[Opening STORED DATA section]
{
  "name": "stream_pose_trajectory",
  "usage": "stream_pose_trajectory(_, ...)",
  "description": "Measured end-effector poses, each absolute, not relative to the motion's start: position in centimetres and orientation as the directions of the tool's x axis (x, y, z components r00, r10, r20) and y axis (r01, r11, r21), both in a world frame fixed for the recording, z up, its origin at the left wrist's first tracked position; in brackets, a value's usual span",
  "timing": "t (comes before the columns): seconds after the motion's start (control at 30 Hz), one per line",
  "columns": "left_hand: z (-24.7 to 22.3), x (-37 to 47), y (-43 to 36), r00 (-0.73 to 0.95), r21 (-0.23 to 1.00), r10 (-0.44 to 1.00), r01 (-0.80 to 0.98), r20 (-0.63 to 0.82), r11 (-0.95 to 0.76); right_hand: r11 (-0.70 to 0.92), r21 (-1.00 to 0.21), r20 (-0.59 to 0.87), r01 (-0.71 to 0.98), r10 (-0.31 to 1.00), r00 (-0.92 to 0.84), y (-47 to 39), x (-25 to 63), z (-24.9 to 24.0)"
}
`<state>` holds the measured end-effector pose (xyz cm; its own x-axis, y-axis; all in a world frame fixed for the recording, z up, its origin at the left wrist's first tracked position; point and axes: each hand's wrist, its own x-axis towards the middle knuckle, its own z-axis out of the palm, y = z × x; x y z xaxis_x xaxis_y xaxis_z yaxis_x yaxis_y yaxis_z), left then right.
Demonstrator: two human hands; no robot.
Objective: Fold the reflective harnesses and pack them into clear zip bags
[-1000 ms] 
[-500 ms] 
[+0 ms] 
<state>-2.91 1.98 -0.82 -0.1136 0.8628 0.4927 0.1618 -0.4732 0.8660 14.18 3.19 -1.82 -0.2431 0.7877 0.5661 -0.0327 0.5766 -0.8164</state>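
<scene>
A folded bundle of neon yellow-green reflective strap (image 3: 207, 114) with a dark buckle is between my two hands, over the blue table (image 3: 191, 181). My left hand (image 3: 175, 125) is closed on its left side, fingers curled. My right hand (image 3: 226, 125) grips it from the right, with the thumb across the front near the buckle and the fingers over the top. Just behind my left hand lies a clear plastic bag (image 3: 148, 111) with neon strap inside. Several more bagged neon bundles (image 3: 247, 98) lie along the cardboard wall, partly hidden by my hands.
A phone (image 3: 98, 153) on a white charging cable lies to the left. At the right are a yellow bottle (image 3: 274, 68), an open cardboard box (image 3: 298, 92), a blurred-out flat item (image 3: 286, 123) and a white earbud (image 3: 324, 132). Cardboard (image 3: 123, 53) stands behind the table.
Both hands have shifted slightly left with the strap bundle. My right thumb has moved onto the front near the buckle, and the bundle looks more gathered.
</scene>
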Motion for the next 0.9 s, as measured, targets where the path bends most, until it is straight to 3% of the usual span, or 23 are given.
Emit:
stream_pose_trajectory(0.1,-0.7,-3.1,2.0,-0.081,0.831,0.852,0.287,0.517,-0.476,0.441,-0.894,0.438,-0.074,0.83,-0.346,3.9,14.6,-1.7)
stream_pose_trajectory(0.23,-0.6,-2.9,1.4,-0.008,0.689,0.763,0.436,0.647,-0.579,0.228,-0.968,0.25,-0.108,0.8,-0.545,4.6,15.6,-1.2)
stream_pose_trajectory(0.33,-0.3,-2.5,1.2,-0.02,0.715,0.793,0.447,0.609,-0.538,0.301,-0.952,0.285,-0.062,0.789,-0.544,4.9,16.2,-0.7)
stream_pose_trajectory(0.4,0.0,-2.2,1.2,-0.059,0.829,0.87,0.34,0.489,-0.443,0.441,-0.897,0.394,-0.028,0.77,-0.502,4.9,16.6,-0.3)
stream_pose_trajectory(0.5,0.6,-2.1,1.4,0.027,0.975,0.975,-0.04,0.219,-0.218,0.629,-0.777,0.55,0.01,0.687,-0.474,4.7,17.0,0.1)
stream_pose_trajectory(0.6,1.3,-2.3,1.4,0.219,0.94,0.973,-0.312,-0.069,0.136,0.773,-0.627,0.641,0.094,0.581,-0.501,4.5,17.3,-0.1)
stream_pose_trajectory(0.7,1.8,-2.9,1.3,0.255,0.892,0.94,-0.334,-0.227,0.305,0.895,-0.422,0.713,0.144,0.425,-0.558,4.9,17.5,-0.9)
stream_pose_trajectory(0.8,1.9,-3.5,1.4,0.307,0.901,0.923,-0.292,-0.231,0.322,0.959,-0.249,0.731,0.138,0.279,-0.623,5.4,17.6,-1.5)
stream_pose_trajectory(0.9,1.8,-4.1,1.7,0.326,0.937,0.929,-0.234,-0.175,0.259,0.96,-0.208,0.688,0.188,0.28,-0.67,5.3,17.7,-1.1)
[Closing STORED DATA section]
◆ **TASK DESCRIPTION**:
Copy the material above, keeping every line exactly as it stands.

◆ **YOUR SOLUTION**:
{
  "name": "stream_pose_trajectory",
  "usage": "stream_pose_trajectory(_, ...)",
  "description": "Measured end-effector poses, each absolute, not relative to the motion's start: position in centimetres and orientation as the directions of the tool's x axis (x, y, z components r00, r10, r20) and y axis (r01, r11, r21), both in a world frame fixed for the recording, z up, its origin at the left wrist's first tracked position; in brackets, a value's usual span",
  "timing": "t (comes before the columns): seconds after the motion's start (control at 30 Hz), one per line",
  "columns": "left_hand: z (-24.7 to 22.3), x (-37 to 47), y (-43 to 36), r00 (-0.73 to 0.95), r21 (-0.23 to 1.00), r10 (-0.44 to 1.00), r01 (-0.80 to 0.98), r20 (-0.63 to 0.82), r11 (-0.95 to 0.76); right_hand: r11 (-0.70 to 0.92), r21 (-1.00 to 0.21), r20 (-0.59 to 0.87), r01 (-0.71 to 0.98), r10 (-0.31 to 1.00), r00 (-0.92 to 0.84), y (-47 to 39), x (-25 to 63), z (-24.9 to 24.0)"
}
`<state>` holds the measured end-effector pose (xyz cm; its own x-axis, y-axis; all in a world frame fixed for the recording, z up, its origin at the left wrist's first tracked position; point and axes: each hand's wrist, its own x-axis towards the middle knuckle, its own z-axis out of the palm, y = z × x; x y z xaxis_x xaxis_y xaxis_z yaxis_x yaxis_y yaxis_z), left then right.
Demonstrator: two human hands; no robot.
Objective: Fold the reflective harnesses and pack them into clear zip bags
[-1000 ms] 
[-500 ms] 
[+0 ms] 
<state>-2.91 1.98 -0.82 -0.1136 0.8628 0.4927 0.1618 -0.4732 0.8660 14.18 3.19 -1.82 -0.2431 0.7877 0.5661 -0.0327 0.5766 -0.8164</state>
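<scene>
A folded bundle of neon yellow-green reflective strap (image 3: 207, 114) with a dark buckle is between my two hands, over the blue table (image 3: 191, 181). My left hand (image 3: 175, 125) is closed on its left side, fingers curled. My right hand (image 3: 226, 125) grips it from the right, with the thumb across the front near the buckle and the fingers over the top. Just behind my left hand lies a clear plastic bag (image 3: 148, 111) with neon strap inside. Several more bagged neon bundles (image 3: 247, 98) lie along the cardboard wall, partly hidden by my hands.
A phone (image 3: 98, 153) on a white charging cable lies to the left. At the right are a yellow bottle (image 3: 274, 68), an open cardboard box (image 3: 298, 92), a blurred-out flat item (image 3: 286, 123) and a white earbud (image 3: 324, 132). Cardboard (image 3: 123, 53) stands behind the table.
Both hands have shifted slightly left with the strap bundle. My right thumb has moved onto the front near the buckle, and the bundle looks more gathered.
</scene>
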Motion for the next 0.9 s, as measured, targets where the path bends most, until it is straight to 3% of the usual span, or 23 are given.
Emit:
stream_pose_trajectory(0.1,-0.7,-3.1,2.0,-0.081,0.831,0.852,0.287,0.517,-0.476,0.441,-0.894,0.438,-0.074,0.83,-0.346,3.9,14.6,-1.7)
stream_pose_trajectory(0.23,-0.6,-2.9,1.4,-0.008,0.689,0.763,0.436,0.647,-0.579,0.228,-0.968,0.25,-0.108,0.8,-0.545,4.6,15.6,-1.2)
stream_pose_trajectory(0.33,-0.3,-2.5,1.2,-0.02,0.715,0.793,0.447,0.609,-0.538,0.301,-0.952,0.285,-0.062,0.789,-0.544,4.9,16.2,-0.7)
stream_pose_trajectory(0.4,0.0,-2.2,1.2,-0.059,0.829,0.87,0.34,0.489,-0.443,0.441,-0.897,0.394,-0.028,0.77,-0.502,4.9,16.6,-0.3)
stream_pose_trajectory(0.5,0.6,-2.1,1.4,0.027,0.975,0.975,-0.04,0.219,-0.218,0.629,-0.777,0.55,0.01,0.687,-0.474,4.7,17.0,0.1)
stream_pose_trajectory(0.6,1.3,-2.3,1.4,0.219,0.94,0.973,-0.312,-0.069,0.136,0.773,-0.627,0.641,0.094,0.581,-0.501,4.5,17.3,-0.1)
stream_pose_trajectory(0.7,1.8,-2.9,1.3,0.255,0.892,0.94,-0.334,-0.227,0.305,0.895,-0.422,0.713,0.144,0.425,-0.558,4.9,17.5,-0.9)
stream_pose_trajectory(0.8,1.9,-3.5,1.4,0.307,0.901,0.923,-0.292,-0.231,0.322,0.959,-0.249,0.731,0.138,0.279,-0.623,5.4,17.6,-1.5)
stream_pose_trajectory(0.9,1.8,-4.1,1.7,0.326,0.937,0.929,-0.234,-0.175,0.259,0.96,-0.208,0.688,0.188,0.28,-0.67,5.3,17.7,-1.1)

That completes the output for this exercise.